Re: Merging Two Strings by BrowserUk (Patriarch) on Oct 27, 2005 at 07:09 UTC
Like others, I think you are going to have to clarify the rules, or pass a third parameter that indicates the initial offset. This comes close to matching your examples, but it falls down on your second. If the first character of the second string matches the last of the first (char/string respectively), then the overlap of 1 will always win. `P:\test\Vector maps>p1 perl> sub merge{ my( $s1, $s2 ) = @_; my $i=1; $i++ until substr( $s1, -$i ) eq substr( $s2, 0, $i ); return $s1 . substr( $s2, $i ); };; perl> print merge( 'ATTTA', 'TTTAA' );; ATTTAA perl> print merge( 'ATGTA', 'ATGTA' );; ATGTATGTA perl> print merge( 'ATGATG', 'ATGATG' );; ATGATGATG perl> print merge( 'ATGGTAC', 'CCGTAATG' );; ATGGTACCGTAATG` [download] Your addendum about order still doesn't unambiguously resolve the requirement. Examine what is said, not who speaks -- Silence betokens consent -- Love the truth but pardon error. Lingua non convalesco, consenesco et abolesco. -- Rule 1 has a caveat! -- Who broke the cabal? "Science is about questioning the status quo. Questioning authority". In the absence of evidence, opinion is indistinguishable from prejudice.	[reply] [d/l]
Re^2: Merging Two Strings by monarch (Priest) on Oct 27, 2005 at 07:14 UTC
The most important part of programming is not the coding. It is working out what you want to achieve. The want is key to thinking about how.	[reply]
Re: Merging Two Strings by graff (Chancellor) on Oct 27, 2005 at 06:36 UTC
I'm sorry, but I was confused by your last example.

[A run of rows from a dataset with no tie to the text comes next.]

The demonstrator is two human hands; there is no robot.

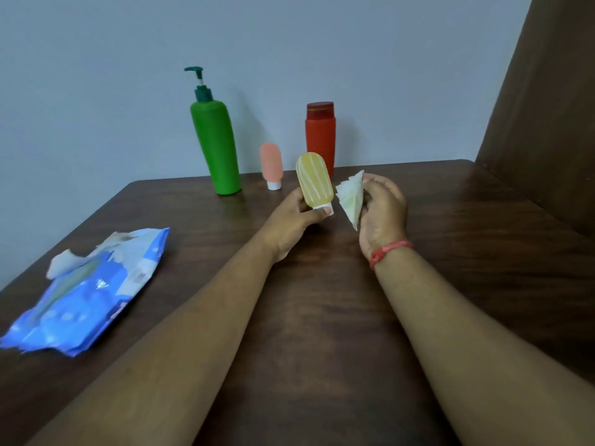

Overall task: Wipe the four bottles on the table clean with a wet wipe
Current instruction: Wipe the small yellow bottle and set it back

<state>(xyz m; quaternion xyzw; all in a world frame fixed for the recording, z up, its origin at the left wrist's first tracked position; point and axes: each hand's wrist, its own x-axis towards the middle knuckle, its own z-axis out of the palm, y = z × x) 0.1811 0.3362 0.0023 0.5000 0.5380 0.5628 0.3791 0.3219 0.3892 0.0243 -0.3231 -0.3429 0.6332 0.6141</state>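
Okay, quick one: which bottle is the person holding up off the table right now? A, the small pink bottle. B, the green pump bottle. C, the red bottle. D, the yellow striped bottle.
D: the left hand grips the yellow striped bottle by its cap end, while the other three stand on the table.

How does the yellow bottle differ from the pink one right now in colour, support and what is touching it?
The yellow bottle has pale stripes; the pink bottle is plain. The yellow bottle is held off the table by the left hand, gripped near its cap; the pink bottle stands on the table, untouched. The yellow bottle sits beside the wet wipe in the right hand; the pink bottle stands farther back. Both are small, cap-down, with white caps.
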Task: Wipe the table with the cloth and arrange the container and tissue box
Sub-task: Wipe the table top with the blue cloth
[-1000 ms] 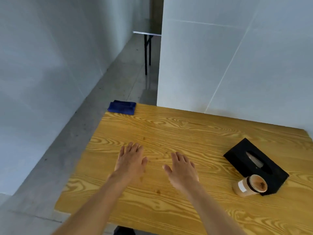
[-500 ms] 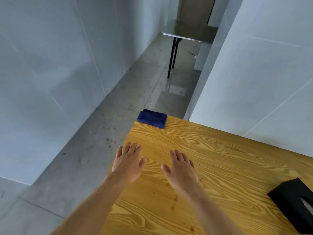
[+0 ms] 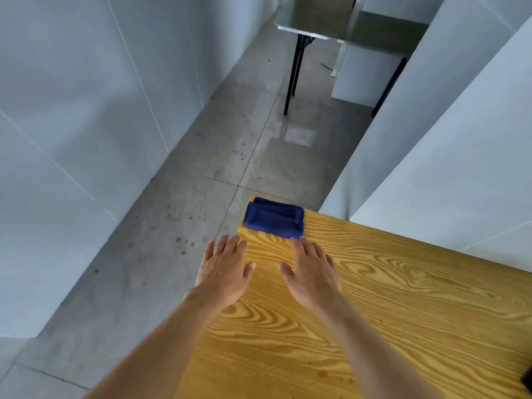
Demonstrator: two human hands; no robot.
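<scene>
A folded blue cloth is seen at the table's far corner, mid-frame. The left hand and right hand are held flat, fingers spread, nothing gripped, just below it. A dark object is cut off at the lower right edge.

Tissue box perhaps that dark sliver cut by the right edge; forearms leave frame below
</scene>
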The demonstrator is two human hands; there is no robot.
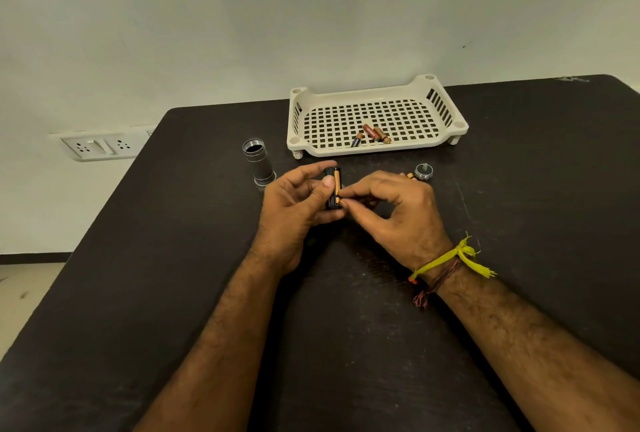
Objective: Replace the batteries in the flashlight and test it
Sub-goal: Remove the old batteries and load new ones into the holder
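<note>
My left hand (294, 203) grips a black battery holder (333, 189) above the middle of the table. A copper-coloured battery (337, 187) lies in the holder's slot, and my right hand (391, 210) pinches its lower end with thumb and forefinger. The silver flashlight body (258, 163) stands head-down and open at the top, to the left of my hands. Its tail cap (424, 172) lies to the right, with another battery (410, 175) partly hidden behind my right hand.
A cream perforated basket (377, 151) stands at the back of the dark table (173, 258), with three batteries (372, 135) in it. The table's left edge runs diagonally; a wall socket (100, 146) is on the wall at left.
</note>
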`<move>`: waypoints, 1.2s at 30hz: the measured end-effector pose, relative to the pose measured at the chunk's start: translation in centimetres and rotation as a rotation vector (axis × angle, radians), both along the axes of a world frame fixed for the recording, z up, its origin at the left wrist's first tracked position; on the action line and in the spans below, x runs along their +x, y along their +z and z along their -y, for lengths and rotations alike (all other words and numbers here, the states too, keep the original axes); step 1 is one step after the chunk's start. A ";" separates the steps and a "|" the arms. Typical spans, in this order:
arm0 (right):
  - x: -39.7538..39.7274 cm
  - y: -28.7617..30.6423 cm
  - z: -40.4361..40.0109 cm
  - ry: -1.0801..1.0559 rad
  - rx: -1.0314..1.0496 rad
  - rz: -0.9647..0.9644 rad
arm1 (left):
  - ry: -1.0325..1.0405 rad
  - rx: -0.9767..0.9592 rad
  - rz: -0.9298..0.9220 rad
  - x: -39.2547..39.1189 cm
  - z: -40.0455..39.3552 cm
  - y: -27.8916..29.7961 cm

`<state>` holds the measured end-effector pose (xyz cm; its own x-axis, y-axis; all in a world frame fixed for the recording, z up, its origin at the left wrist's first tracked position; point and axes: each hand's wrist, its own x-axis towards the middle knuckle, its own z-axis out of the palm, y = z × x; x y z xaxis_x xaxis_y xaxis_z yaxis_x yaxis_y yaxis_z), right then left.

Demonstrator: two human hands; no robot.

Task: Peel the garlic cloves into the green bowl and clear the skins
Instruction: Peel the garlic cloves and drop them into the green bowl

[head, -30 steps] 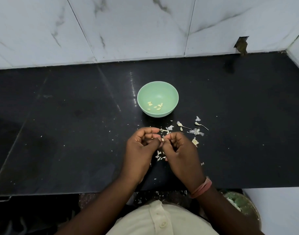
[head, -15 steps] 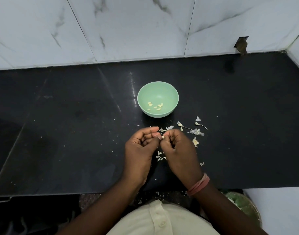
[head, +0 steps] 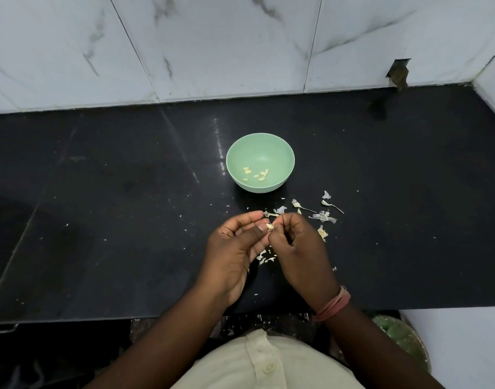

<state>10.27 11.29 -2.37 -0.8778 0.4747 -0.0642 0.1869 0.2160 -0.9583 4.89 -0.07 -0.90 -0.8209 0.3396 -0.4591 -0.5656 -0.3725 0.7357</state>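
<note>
A small garlic clove [head: 269, 226] is pinched between my left hand [head: 235, 248] and my right hand [head: 299, 248], just above the black counter [head: 100, 220]. Both hands have curled fingers and meet at their fingertips. Behind them stands the green bowl [head: 285, 153] with several peeled cloves [head: 254, 175] inside. White garlic skins [head: 322, 216] lie scattered to the right of the hands, and more skin bits [head: 264, 258] lie under and between them.
A white marble-tiled wall [head: 212, 46] runs behind the counter, with a side wall at the far right. The counter's front edge runs near my body. A green bin [head: 395, 332] shows below the counter at the lower right.
Both hands have shifted slightly away from me toward the bowl, still working the same clove. The bowl and the skins have not moved.
</note>
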 end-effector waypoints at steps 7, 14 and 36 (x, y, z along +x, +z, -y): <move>0.3 0.0 0.0 0.051 0.121 -0.036 | -0.050 0.015 0.057 -0.4 0.3 0.3; 0.4 0.6 0.4 0.047 0.038 -0.031 | -0.080 0.059 -0.009 -0.3 0.7 -0.2; 0.6 -0.2 -0.7 -0.158 0.133 -0.014 | 0.030 0.019 -0.055 -0.2 0.7 -1.2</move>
<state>10.90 11.99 -2.53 -0.7923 0.6098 0.0202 0.2151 0.3101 -0.9260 4.74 -0.79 -2.13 -0.8546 0.3229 -0.4067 -0.5130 -0.4028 0.7581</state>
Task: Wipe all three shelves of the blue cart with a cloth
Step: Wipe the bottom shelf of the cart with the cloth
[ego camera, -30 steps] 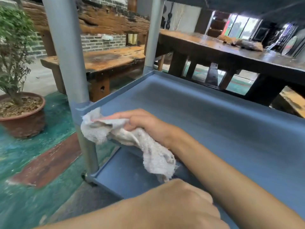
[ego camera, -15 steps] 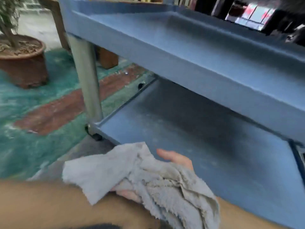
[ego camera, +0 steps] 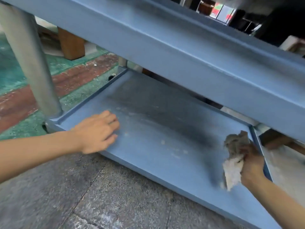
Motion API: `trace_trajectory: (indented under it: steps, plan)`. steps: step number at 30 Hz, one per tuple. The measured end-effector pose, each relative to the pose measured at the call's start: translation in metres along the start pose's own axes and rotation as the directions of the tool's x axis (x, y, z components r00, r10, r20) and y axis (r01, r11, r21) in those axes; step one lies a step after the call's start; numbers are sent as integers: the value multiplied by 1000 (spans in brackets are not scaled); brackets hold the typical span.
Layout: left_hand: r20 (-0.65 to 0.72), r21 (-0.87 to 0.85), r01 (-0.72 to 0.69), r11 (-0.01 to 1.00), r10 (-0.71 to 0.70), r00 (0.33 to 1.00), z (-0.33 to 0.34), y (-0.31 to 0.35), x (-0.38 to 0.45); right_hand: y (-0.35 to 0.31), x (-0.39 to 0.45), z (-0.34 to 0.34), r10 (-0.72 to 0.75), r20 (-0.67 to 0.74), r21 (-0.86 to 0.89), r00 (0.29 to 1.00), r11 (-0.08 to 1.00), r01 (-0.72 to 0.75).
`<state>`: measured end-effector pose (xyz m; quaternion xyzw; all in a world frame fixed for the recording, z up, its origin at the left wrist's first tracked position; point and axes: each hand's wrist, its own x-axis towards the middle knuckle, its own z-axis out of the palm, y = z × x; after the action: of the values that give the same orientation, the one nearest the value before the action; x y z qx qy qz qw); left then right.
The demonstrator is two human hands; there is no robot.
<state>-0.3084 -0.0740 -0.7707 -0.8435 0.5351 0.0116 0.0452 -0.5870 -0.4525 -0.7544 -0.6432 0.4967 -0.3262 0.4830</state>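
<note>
Our right hand (ego camera: 250, 164) grips the bunched cloth (ego camera: 234, 156) at four o'clock on the cart's bottom shelf (ego camera: 165, 142), by its right rim, while our left hand (ego camera: 97, 131) rests with loosely spread fingers at nine o'clock, beside the grey post (ego camera: 31, 60).

Left hand (ego camera: 99, 129) flat, fingers extended, right hand (ego camera: 249, 164) fist-curled, clenched grip
</note>
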Motion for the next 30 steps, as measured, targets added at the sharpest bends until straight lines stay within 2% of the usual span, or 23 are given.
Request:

Why shouldn't the alignment be as follows for $str3 and $str4: `my $str3 = 'ATGATG'; my $str4 = 'ATGATG'; $merged_result34 = 'ATGATG';` [download] How would you want to resolve the following pairs? `ATGGTAC # match on GTA, or on ATG? CCGTAATG ACTGACTCGACT # match on ACTG or GACT? CAGACTGCC` [download] There are probably other "boundary condition" cases that I can't think of... Anyway, I would highly recommend that you do a careful study of Algorithm::Diff -- there's a reasonble chance that you can use it to good effect here. It supports any degree of intricate and detailed tweaking of the basic "diff"-style comparison of two strings; very cool and very powerful. And I hope some of the monks who work actively in the BioMed area will point you to the specific modules and web sites for this sort of stuff. If not, try a SuperSearch for that (I know I've seen references to such things here) and/or go to cpan.org and just put "Bio" in the search window there.	[reply] [d/l] [select]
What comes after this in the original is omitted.